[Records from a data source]
........

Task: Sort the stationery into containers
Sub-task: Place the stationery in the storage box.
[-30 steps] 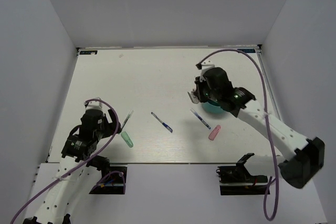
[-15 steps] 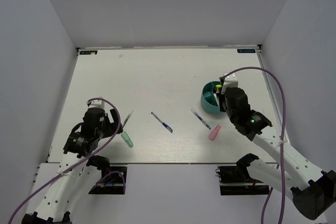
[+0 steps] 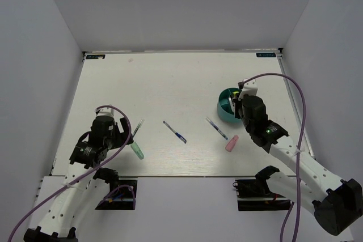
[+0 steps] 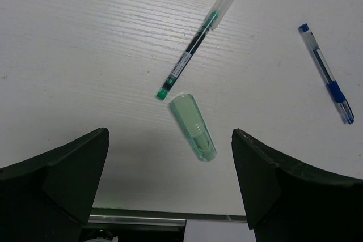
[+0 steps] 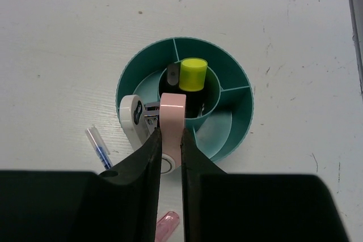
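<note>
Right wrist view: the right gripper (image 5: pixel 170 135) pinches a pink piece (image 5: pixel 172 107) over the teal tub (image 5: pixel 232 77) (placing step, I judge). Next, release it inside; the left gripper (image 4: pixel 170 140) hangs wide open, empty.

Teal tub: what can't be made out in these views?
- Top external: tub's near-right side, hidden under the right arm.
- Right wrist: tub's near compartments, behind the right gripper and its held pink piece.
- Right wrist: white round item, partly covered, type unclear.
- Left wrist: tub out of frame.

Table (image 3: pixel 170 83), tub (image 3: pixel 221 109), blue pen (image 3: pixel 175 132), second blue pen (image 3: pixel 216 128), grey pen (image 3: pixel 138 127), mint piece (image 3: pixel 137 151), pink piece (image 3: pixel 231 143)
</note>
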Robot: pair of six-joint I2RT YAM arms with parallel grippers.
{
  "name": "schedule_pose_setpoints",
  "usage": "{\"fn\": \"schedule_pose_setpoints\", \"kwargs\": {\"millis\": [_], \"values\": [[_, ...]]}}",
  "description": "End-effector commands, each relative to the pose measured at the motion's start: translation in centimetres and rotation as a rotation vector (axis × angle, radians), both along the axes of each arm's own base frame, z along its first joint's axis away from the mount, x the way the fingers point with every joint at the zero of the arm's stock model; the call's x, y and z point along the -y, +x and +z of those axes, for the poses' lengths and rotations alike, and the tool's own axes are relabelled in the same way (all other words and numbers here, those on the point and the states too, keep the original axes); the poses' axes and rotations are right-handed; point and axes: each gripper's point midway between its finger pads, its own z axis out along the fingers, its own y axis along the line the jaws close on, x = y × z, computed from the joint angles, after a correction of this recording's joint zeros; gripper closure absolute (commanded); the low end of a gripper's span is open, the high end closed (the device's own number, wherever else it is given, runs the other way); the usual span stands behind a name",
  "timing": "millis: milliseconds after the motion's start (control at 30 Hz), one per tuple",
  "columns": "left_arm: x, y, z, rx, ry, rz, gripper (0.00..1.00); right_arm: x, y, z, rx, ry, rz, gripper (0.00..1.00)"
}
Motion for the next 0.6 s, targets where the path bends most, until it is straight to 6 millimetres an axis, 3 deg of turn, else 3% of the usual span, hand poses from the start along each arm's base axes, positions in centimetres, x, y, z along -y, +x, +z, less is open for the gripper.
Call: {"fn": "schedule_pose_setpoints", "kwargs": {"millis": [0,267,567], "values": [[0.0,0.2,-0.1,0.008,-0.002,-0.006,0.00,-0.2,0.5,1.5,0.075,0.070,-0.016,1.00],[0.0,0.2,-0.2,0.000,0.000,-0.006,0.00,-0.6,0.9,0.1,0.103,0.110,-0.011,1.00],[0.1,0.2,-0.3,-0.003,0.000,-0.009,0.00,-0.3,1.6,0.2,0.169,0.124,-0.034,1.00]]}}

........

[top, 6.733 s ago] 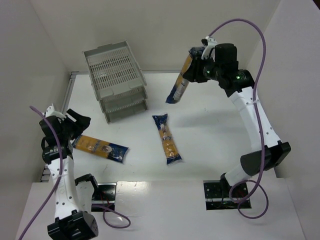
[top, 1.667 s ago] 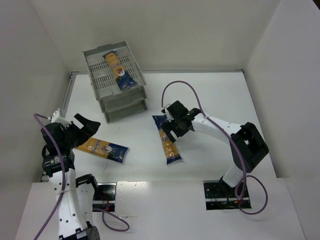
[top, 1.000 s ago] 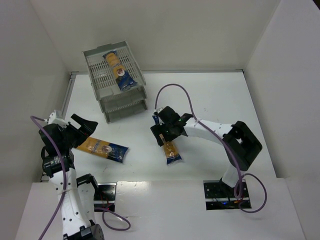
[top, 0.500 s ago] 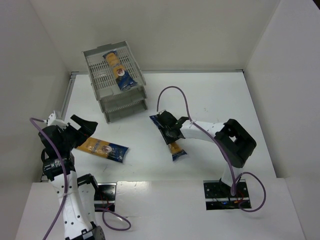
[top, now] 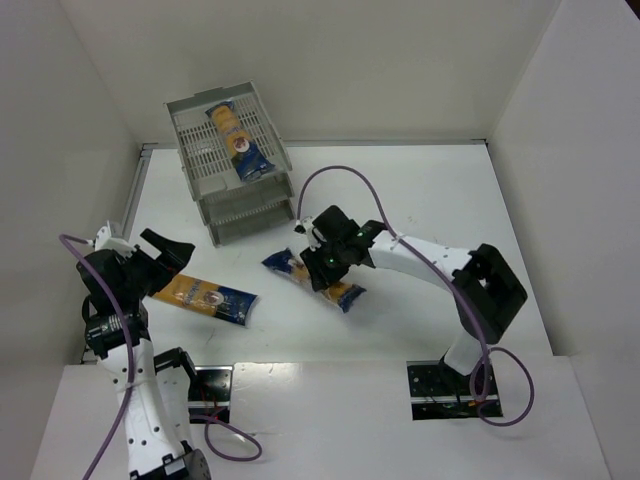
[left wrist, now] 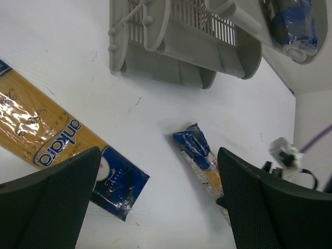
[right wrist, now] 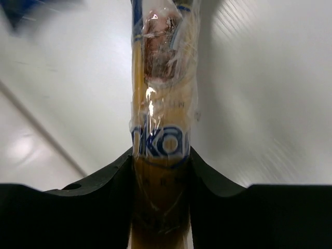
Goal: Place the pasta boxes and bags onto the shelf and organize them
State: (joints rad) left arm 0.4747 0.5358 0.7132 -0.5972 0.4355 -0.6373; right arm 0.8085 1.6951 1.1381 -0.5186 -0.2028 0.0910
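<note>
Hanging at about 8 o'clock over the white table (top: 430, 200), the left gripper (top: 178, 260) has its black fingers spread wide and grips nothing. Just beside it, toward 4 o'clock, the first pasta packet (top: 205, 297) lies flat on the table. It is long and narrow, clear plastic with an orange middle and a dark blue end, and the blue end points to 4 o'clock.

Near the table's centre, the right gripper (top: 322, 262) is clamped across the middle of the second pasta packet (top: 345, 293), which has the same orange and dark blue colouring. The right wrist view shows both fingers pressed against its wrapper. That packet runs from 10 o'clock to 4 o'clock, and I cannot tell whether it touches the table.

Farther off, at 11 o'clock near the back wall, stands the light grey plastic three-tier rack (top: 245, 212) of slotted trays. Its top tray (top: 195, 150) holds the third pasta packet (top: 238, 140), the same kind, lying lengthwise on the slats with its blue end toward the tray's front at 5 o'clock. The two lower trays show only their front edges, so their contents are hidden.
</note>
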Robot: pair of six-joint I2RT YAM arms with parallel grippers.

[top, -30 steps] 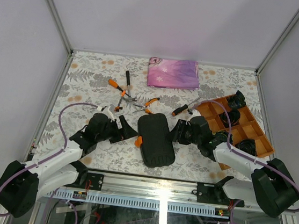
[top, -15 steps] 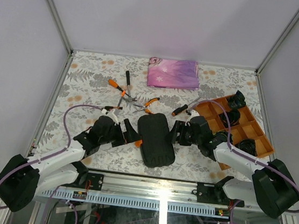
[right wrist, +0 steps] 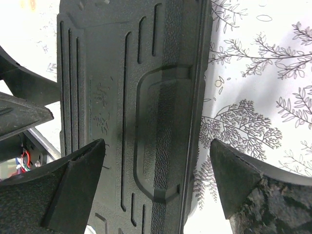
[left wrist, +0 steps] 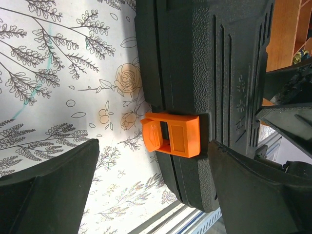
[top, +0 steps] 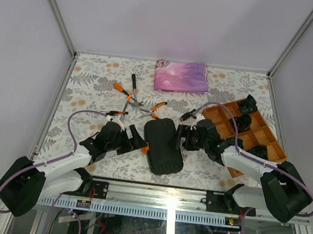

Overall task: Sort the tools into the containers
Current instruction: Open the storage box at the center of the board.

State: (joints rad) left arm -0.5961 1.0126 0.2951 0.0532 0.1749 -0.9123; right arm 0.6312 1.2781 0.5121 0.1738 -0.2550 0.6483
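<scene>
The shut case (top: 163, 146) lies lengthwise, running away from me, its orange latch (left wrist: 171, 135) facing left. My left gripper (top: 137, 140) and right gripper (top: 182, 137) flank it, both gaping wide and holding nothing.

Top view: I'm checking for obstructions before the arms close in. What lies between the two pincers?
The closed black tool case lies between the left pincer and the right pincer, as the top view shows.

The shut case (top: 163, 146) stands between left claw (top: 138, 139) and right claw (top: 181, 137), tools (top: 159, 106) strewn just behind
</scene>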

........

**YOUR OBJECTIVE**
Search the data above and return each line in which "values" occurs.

**ANSWER BOX**
  "usage": "{\"fn\": \"schedule_pose_setpoints\", \"kwargs\": {\"millis\": [_], \"values\": [[_, ...]]}}",
Call: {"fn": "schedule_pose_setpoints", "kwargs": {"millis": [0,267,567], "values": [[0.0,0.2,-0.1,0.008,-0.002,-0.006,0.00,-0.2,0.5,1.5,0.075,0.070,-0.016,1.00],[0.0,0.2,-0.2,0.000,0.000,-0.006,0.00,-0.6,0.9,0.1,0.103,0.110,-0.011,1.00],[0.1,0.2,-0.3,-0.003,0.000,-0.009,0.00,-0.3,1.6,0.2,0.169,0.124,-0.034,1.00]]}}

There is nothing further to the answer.